Directions for this task
The whole listing should be retyped word for word, apart from the pictures it holds.

%%

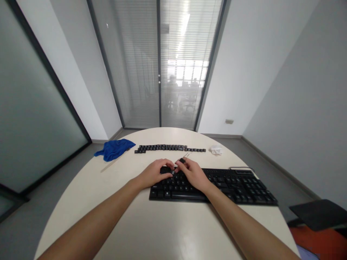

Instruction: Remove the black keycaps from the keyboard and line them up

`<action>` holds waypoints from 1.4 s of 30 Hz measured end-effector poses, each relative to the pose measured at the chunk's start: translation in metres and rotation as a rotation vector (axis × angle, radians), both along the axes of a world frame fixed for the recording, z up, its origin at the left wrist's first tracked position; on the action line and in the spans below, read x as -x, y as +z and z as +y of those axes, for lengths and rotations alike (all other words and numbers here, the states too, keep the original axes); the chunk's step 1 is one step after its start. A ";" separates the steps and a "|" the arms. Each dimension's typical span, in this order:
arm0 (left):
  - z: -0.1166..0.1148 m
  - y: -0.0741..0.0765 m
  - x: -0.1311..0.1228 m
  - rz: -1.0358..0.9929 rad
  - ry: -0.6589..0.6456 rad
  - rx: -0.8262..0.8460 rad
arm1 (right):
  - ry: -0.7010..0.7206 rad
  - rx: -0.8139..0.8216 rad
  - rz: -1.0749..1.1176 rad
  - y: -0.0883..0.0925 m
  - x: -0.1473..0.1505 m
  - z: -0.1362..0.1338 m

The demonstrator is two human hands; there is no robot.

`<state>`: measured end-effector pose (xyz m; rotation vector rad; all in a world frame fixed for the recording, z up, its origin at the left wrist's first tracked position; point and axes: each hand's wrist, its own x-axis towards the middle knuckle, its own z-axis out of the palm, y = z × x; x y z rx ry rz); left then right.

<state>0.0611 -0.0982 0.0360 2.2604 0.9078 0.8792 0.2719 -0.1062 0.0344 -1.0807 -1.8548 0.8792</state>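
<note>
A black keyboard [187, 196] lies across the table under both of my hands. Over its upper left keys, my left hand [155, 172] is closed, thumb and fingertips pinching a small dark keycap [172, 173]. My right hand [193, 174] curls its fingers around a keycap puller with a black handle [182, 160], whose thin wires point away from me. The fingertips of both hands come close together above the keys. Beyond them, loose black keycaps [162, 147] stand in rows on the table.
A crumpled blue cloth [115, 148] lies at the left, with a thin pale stick [110, 165] beside it. White crumpled tissue or plastic [216, 150] sits at the right. The round white table [173, 231] has a curved edge, and a chair [320, 216] stands at the lower right.
</note>
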 end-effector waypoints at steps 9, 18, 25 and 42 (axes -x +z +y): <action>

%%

Output for this task
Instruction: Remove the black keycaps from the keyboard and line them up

`<action>` holds waypoints from 1.4 s of 30 Hz measured end-effector poses, each relative to the pose measured at the chunk's start: translation in metres and rotation as a rotation vector (axis × angle, radians), both along the axes of a world frame fixed for the recording, z up, its origin at the left wrist's first tracked position; on the action line and in the spans below, read x as -x, y as +z and z as +y of those axes, for lengths and rotations alike (all other words and numbers here, the states too, keep the original axes); the chunk's step 1 is one step after its start. A ";" separates the steps and a "|" the arms. Each dimension's typical span, in this order:
arm0 (left):
  - z: -0.1166..0.1148 m
  - y: -0.0741..0.0765 m
  - x: -0.1311..0.1228 m
  - rz: -1.0358..0.9929 rad
  - ry: -0.6589..0.6456 rad
  - rx: -0.8262..0.8460 rad
arm1 (right):
  - ry: -0.7010..0.7206 rad
  - rx: -0.8139..0.8216 rad
  - rz: -1.0749..1.1176 rad
  - y: -0.0883..0.0925 m
  - x: -0.1473..0.1505 m
  - z: -0.1362..0.1338 m

The demonstrator is two human hands; there is no robot.

`<state>`: measured end-effector pose (xyz m; rotation vector rad; all in a world frame fixed for the recording, z up, its origin at the left wrist's first tracked position; point and axes: each hand's wrist, its own x-axis towards the middle knuckle, its own z-axis out of the palm, y = z × x; x y z rx ry rz); left then right.

<state>0.0611 -0.0982 0.0360 2.2604 0.9078 0.8792 0.2719 -0.1062 0.0344 -1.0807 -1.8548 0.8792</state>
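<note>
A black keyboard [187, 196] lies across the table under both of my hands. Over its upper left keys, my left hand [155, 172] is closed, thumb and fingertips pinching a small dark keycap [172, 173]. My right hand [193, 174] curls its fingers around a keycap puller with a black handle [182, 160], whose thin wires point away from me. The fingertips of both hands come close together above the keys. Beyond them, loose black keycaps [162, 147] stand in rows on the table.
A crumpled blue cloth [115, 148] lies at the left, with a thin pale stick [110, 165] beside it. White crumpled tissue or plastic [216, 150] sits at the right. The round white table [173, 231] has a curved edge, and a chair [320, 216] stands at the lower right.
</note>
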 end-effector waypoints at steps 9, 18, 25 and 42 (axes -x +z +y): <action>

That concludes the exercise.